There are three categories:

  • Monocolored
  • Multicolored
  • Variant Format

Monocolored means only one color, and the following applies:

  • Hybrid cards are fine since they can be played with one color
  • Kicker cards are fine but you're missing out on any off-color kicked awesomeness
  • Artifacts fit in any deck, of course

Multicolored means it needs more than one color to do its thing. The same ideas apply from above, except off-color and hybrid should work out even better.

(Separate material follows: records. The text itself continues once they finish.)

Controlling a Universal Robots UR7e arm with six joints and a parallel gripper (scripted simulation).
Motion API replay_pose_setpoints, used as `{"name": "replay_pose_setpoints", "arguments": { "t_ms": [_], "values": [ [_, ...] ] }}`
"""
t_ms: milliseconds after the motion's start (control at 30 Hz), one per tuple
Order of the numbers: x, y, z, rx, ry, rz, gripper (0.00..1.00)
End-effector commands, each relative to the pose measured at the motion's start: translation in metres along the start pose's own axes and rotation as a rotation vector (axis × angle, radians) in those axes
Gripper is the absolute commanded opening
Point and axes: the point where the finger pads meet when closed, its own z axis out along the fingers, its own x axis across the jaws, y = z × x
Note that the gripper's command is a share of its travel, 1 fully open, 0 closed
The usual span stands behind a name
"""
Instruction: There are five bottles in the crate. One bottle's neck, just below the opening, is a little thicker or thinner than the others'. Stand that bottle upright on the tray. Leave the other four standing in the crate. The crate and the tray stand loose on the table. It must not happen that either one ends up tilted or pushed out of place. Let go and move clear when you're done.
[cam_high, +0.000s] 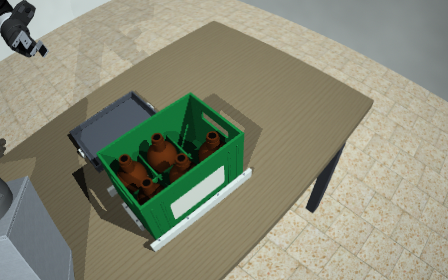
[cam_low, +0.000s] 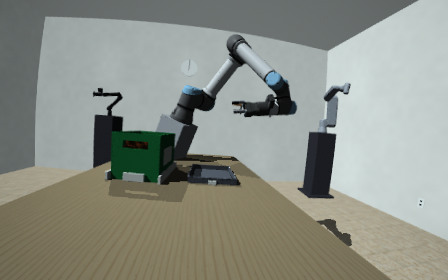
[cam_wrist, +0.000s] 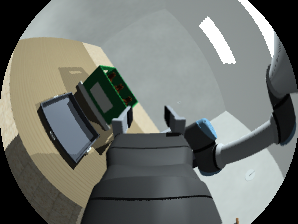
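The green crate (cam_high: 233, 159) (cam_low: 142, 167) (cam_wrist: 95, 79) stands upright on the table. In the top view, five brown bottles stand in it: two in the row nearer the tray (cam_high: 115, 120) (cam_low: 212, 173) (cam_wrist: 67, 125), one at left (cam_high: 126, 166) and one in the middle (cam_high: 160, 146); three in the other row, at left (cam_high: 147, 183), middle (cam_high: 181, 165) and right (cam_high: 211, 142). The right compartment of the tray-side row is empty. I cannot tell which neck differs. The dark grey tray is empty. My gripper (cam_high: 40, 49) (cam_low: 236, 107) (cam_wrist: 148, 112) is open and empty, high and away from crate and tray.
The tray lies close beside the crate's long side. White strips (cam_high: 200, 211) run low along the crate's outside. The crate walls rise around the bottles, with low green dividers between them. The robot's grey pedestal (cam_high: 30, 225) (cam_low: 185, 137) stands at the table's end.
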Motion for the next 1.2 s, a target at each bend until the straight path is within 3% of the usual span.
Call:
{"name": "replay_pose_setpoints", "arguments": {
  "t_ms": [0,733,1167],
  "values": [
    [0.000,0.000,0.000,0.000,-0.001,0.001,1.00],
    [0.000,-0.001,0.001,-0.004,-0.001,0.004,1.00],
    [-0.004,-0.004,0.018,-0.070,-0.007,0.064,1.00]
  ]
}}
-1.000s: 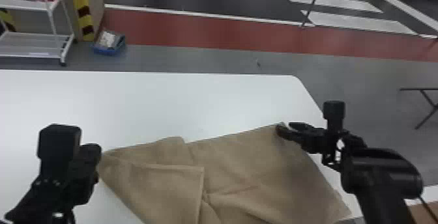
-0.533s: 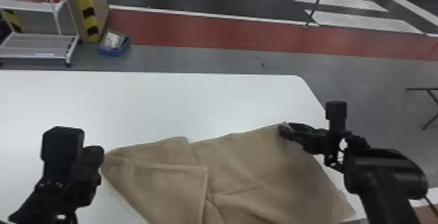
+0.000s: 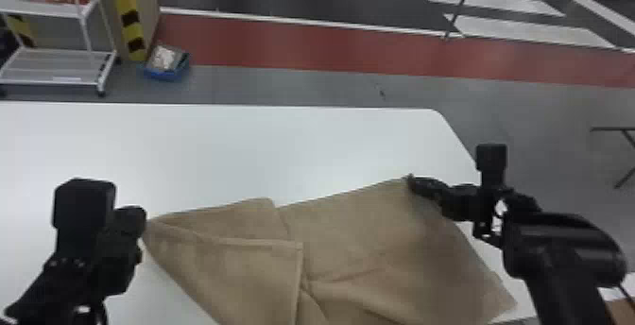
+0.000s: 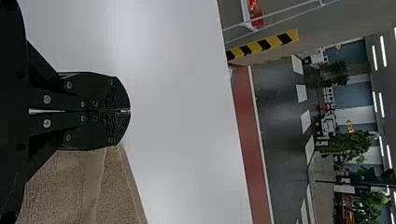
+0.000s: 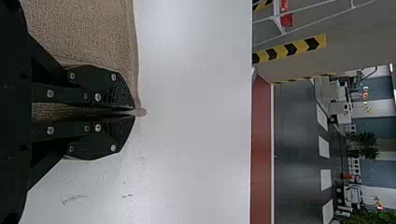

Variant Format means it can be any, all, or without color as desired. What it does mean, however, is that it should play well with some way to play Magic that requires more than just two players. EDH, Archenemy (with scheme cards), Planechase (and your planar deck), a trio (or at least one) of cooperative decks for Emperor, general multiplayer, or any other way you like to play! I want to see a great way to play shine with a deck made just for it.

You'll have until the end of the year to send me whatever you are cooking: all entries must be received by midnight PST December 31, 2010. Note that isn't New Year's Eve but the night beforehand. However, multiple entries may be made by anyone, so if you have three awesome multiplayer deck ideas fire them all over!


There are many more imprint cards that can be used in creative ways: Semblance Anvil, Spellbinder, Panoptic Mirror, and Summoner's Egg all feature very unique ways to do some things. I hope this trip through imprint has some deck ideas budding—and the contest will give you a place to put them.